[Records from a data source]
══════════

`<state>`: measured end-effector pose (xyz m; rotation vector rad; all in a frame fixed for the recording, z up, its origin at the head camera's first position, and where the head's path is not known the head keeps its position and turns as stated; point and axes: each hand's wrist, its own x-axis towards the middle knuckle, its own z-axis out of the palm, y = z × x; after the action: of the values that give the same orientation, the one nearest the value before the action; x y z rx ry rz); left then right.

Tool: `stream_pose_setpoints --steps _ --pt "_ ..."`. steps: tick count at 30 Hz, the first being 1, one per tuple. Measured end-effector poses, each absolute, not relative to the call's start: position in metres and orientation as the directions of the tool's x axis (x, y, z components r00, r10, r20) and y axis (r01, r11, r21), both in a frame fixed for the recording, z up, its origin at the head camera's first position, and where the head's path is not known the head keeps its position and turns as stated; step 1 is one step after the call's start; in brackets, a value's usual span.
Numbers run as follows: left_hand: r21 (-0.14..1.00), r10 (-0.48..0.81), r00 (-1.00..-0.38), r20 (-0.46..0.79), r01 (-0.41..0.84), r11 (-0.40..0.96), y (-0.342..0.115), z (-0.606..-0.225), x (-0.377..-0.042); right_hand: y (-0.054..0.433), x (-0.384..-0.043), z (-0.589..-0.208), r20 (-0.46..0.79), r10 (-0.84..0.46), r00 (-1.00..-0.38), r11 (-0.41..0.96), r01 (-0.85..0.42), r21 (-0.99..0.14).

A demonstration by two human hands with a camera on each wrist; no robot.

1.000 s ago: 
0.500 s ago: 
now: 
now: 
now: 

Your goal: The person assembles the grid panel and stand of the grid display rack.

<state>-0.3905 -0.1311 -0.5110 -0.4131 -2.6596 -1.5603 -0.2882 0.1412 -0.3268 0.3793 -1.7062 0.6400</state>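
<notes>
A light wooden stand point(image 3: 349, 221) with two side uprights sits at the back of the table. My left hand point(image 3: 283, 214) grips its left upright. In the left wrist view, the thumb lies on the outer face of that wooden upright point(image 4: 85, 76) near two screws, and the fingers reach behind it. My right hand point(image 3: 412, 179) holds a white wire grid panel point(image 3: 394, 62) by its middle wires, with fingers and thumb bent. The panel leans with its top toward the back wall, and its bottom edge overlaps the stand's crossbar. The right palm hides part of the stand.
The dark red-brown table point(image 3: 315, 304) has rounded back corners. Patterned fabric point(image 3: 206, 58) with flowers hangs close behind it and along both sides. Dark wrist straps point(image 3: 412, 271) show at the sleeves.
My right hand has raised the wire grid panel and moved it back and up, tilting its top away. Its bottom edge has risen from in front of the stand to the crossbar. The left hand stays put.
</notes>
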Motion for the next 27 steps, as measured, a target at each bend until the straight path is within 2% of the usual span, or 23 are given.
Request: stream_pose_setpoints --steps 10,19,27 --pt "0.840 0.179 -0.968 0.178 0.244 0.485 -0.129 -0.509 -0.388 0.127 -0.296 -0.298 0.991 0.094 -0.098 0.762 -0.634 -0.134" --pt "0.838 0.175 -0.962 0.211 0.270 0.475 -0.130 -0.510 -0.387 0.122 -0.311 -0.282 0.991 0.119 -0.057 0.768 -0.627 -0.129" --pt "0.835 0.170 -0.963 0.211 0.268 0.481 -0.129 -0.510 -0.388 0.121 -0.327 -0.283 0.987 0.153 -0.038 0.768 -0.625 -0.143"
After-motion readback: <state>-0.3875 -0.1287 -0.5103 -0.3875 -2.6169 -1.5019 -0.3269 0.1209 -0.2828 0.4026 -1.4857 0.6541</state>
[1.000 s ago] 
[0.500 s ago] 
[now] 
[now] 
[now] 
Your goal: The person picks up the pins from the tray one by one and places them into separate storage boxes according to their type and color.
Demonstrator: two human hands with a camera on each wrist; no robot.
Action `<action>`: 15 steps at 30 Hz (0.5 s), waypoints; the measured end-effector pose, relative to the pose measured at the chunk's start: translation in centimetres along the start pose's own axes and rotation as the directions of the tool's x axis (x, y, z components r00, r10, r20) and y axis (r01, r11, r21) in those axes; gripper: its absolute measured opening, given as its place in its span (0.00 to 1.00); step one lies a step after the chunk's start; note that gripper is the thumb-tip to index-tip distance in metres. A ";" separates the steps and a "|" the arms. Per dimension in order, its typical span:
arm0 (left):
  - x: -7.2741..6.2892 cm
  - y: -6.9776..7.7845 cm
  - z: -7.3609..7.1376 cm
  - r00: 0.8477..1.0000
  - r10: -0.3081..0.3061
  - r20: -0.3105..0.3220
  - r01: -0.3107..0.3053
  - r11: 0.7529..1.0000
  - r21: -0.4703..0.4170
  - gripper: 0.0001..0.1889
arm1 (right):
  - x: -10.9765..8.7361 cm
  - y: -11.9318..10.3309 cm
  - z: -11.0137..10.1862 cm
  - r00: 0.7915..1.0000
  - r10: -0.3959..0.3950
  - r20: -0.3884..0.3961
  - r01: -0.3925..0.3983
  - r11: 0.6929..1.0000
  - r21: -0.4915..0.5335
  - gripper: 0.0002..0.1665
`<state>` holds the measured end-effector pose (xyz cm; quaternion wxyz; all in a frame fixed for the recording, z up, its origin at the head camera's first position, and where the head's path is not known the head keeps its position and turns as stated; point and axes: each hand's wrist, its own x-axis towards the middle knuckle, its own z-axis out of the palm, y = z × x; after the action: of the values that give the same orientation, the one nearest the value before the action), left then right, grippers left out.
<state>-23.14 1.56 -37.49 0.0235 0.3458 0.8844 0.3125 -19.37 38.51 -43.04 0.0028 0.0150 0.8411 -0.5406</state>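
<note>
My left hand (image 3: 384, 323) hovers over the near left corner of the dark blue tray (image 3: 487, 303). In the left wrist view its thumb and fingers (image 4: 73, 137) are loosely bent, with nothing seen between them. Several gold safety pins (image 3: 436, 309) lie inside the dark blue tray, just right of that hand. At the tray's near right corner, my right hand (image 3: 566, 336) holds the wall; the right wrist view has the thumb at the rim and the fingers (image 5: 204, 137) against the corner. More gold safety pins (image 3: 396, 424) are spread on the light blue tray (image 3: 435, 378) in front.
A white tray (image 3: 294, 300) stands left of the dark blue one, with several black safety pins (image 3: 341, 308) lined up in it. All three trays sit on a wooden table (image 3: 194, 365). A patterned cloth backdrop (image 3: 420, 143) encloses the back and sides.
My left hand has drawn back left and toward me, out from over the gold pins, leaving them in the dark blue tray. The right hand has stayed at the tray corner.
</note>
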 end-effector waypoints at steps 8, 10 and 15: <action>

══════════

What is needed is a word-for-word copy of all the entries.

`<state>`: measured end-effector pose (xyz m; rotation vector rad; all in a frame fixed for the recording, z up, its origin at the head camera's first position, and where the head's path is not known the head keeps its position and turns as stated; point and axes: each hand's wrist, its own x-axis towards the middle knuckle, its own z-axis out of the palm, y = z × x; after the action: of the values that give the same orientation, the one nearest the value before the action; x y z rx ry rz); left then right.

Tool: `stream_pose_setpoints --steps _ --pt "_ ..."`. steps: tick count at 30 Hz, the first being 1, one per tuple. Measured end-effector poses, each absolute, not relative to the call's start: position in metres and orientation as the directions of the tool's x axis (x, y, z components r00, r10, r20) and y axis (r01, r11, r21), both in a frame fixed for the recording, z up, its origin at the head camera's first position, and where the head's path is not known the head keeps its position and turns as stated; step 1 is one step after the call's start; in brackets, a value's usual span.
Numbers run as follows: left_hand: r21 (-0.14..1.00), r10 (-0.48..0.81), r00 (-1.00..-0.38), r20 (-0.46..0.79), r01 (-0.41..0.84), r11 (-0.40..0.96), y (-0.342..0.115), z (-0.606..-0.225), x (-0.377..-0.042); right_hand: y (-0.054..0.433), x (-0.384..-0.043), z (-0.589..-0.208), r20 (-0.46..0.79), r10 (-0.84..0.46), r00 (-1.00..-0.38), r11 (-0.41..0.96), r01 (-0.85..0.42), r21 (-0.99..0.14).

A demonstration by two human hands with a camera on each wrist; no robot.

1.000 s ago: 
0.500 s ago: 
now: 
now: 
now: 

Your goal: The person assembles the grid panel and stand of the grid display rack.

<state>-0.3905 -0.1311 -0.5110 -0.4131 -2.6596 -1.5603 -0.2882 0.1412 -0.3268 0.3793 -1.7062 0.6400</state>
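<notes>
A light wooden stand point(image 3: 349, 221) with two side uprights sits at the back of the table. My left hand point(image 3: 283, 214) grips its left upright. In the left wrist view, the thumb lies on the outer face of that wooden upright point(image 4: 85, 76) near two screws, and the fingers reach behind it. My right hand point(image 3: 412, 179) holds a white wire grid panel point(image 3: 394, 62) by its middle wires, with fingers and thumb bent. The panel leans with its top toward the back wall, and its bottom edge overlaps the stand's crossbar. The right palm hides part of the stand.
The dark red-brown table point(image 3: 315, 304) has rounded back corners. Patterned fabric point(image 3: 206, 58) with flowers hangs close behind it and along both sides. Dark wrist straps point(image 3: 412, 271) show at the sleeves.
My right hand has raised the wire grid panel and moved it back and up, tilting its top away. Its bottom edge has risen from in front of the stand to the crossbar. The left hand stays put.
</notes>
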Motion for the next 27 steps, as measured, a target at each bend until the straight path is within 2% of the usual span, or 23 are given.
Request: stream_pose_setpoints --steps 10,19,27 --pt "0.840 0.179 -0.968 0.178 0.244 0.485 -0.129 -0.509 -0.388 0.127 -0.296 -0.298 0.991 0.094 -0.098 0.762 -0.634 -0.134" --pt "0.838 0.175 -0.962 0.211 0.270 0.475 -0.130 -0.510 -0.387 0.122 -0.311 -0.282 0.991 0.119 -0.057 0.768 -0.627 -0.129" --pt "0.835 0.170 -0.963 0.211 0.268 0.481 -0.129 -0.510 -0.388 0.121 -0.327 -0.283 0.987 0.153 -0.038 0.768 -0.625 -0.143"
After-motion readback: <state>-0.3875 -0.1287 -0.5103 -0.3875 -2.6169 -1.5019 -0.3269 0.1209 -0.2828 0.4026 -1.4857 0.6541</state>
[1.000 s ago] 
[0.500 s ago] 
[now] 
[now] 
[now] 
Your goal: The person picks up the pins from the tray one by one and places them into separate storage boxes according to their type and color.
Demonstrator: two human hands with a camera on each wrist; no robot.
Action `<action>`: 15 steps at 30 Hz (0.5 s), waypoints; the measured end-effector pose, relative to the pose measured at the chunk's start: translation in centimetres along the start pose's own axes and rotation as the directions of the tool's x axis (x, y, z components r00, r10, r20) and y axis (r01, r11, r21) in those axes; gripper: its absolute measured opening, given as its place in its span (0.00 to 1.00); step one lies a step after the chunk's start; note that gripper is the thumb-tip to index-tip distance in metres. A ";" separates the steps and a "|" the arms. Per dimension in order, its typical span:
arm0 (left):
  - x: -7.2741..6.2892 cm
  - y: -6.9776..7.7845 cm
  - z: -7.3609..7.1376 cm
  - r00: 0.8477..1.0000
  - r10: -0.3081..0.3061
  - r20: -0.3105..0.3220
  - r01: -0.3107..0.3053
  - r11: 0.7529..1.0000
  - r21: -0.4703..0.4170
  - gripper: 0.0001..0.1889
arm1 (right):
  - x: -10.9765..8.7361 cm
  - y: -11.9318..10.3309 cm
  - z: -11.0137..10.1862 cm
  - r00: 0.7915..1.0000
  - r10: -0.3959..0.3950
  - r20: -0.3884..0.3961
  - r01: -0.3925..0.3983
  - r11: 0.6929..1.0000
  - r21: -0.4915..0.5335
  - gripper: 0.0002..0.1665
`<state>` holds the measured end-effector pose (xyz cm; quaternion wxyz; all in a frame fixed for the recording, z up, its origin at the head camera's first position, and where the head's path is not known the head keeps its position and turns as stated; point and axes: each hand's wrist, its own x-axis towards the middle knuckle, its own z-axis out of the palm, y = z × x; after the action: of the values that give the same orientation, the one nearest the value before the action), left then right, grippers left out.
<state>-23.14 1.56 -37.49 0.0235 0.3458 0.8844 0.3125 -19.37 38.51 -43.04 0.0028 0.0150 0.8411 -0.5406</state>
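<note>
My left hand (image 3: 384, 323) hovers over the near left corner of the dark blue tray (image 3: 487, 303). In the left wrist view its thumb and fingers (image 4: 73, 137) are loosely bent, with nothing seen between them. Several gold safety pins (image 3: 436, 309) lie inside the dark blue tray, just right of that hand. At the tray's near right corner, my right hand (image 3: 566, 336) holds the wall; the right wrist view has the thumb at the rim and the fingers (image 5: 204, 137) against the corner. More gold safety pins (image 3: 396, 424) are spread on the light blue tray (image 3: 435, 378) in front.
A white tray (image 3: 294, 300) stands left of the dark blue one, with several black safety pins (image 3: 341, 308) lined up in it. All three trays sit on a wooden table (image 3: 194, 365). A patterned cloth backdrop (image 3: 420, 143) encloses the back and sides.
My left hand has drawn back left and toward me, out from over the gold pins, leaving them in the dark blue tray. The right hand has stayed at the tray corner.
</note>
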 end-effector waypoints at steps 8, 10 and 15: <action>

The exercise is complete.